Exercise details: An identical copy of the data below is needed.
>>>>>
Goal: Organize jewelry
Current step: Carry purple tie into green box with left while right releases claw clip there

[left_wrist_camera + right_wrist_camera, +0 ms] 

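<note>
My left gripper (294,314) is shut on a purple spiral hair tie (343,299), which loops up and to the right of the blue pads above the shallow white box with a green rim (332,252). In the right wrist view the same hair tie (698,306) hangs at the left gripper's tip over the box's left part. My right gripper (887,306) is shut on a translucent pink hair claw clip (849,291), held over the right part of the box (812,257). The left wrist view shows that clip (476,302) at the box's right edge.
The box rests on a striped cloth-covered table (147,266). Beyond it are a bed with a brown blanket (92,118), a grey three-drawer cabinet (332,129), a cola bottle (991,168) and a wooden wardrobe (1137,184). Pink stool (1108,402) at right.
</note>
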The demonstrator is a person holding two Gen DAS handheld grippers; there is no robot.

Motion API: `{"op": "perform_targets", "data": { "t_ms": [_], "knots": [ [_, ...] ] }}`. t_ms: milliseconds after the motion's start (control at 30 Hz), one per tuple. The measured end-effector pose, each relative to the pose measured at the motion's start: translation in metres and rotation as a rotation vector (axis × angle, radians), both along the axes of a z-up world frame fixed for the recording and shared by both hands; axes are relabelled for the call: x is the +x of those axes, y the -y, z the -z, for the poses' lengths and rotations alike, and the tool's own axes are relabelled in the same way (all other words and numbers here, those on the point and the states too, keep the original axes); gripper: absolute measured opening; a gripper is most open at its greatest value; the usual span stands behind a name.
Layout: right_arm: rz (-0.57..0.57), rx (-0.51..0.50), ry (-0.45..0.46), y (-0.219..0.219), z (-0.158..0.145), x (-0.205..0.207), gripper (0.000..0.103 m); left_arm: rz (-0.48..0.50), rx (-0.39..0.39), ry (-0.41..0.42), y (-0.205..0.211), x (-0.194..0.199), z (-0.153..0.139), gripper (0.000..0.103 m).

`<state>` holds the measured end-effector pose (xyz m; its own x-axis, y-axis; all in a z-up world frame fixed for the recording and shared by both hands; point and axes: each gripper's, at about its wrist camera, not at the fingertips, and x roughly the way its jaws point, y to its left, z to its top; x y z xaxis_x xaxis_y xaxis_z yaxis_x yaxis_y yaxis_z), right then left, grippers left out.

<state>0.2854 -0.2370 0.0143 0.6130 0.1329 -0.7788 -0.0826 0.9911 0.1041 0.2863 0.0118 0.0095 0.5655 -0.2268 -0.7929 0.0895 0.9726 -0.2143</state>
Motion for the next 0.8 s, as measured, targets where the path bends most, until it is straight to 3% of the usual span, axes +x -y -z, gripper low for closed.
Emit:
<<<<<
Result for this exercise:
Goal: Organize jewelry
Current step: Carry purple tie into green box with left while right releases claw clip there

[left_wrist_camera + right_wrist_camera, +0 ms] 

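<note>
My left gripper (294,314) is shut on a purple spiral hair tie (343,299), which loops up and to the right of the blue pads above the shallow white box with a green rim (332,252). In the right wrist view the same hair tie (698,306) hangs at the left gripper's tip over the box's left part. My right gripper (887,306) is shut on a translucent pink hair claw clip (849,291), held over the right part of the box (812,257). The left wrist view shows that clip (476,302) at the box's right edge.
The box rests on a striped cloth-covered table (147,266). Beyond it are a bed with a brown blanket (92,118), a grey three-drawer cabinet (332,129), a cola bottle (991,168) and a wooden wardrobe (1137,184). Pink stool (1108,402) at right.
</note>
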The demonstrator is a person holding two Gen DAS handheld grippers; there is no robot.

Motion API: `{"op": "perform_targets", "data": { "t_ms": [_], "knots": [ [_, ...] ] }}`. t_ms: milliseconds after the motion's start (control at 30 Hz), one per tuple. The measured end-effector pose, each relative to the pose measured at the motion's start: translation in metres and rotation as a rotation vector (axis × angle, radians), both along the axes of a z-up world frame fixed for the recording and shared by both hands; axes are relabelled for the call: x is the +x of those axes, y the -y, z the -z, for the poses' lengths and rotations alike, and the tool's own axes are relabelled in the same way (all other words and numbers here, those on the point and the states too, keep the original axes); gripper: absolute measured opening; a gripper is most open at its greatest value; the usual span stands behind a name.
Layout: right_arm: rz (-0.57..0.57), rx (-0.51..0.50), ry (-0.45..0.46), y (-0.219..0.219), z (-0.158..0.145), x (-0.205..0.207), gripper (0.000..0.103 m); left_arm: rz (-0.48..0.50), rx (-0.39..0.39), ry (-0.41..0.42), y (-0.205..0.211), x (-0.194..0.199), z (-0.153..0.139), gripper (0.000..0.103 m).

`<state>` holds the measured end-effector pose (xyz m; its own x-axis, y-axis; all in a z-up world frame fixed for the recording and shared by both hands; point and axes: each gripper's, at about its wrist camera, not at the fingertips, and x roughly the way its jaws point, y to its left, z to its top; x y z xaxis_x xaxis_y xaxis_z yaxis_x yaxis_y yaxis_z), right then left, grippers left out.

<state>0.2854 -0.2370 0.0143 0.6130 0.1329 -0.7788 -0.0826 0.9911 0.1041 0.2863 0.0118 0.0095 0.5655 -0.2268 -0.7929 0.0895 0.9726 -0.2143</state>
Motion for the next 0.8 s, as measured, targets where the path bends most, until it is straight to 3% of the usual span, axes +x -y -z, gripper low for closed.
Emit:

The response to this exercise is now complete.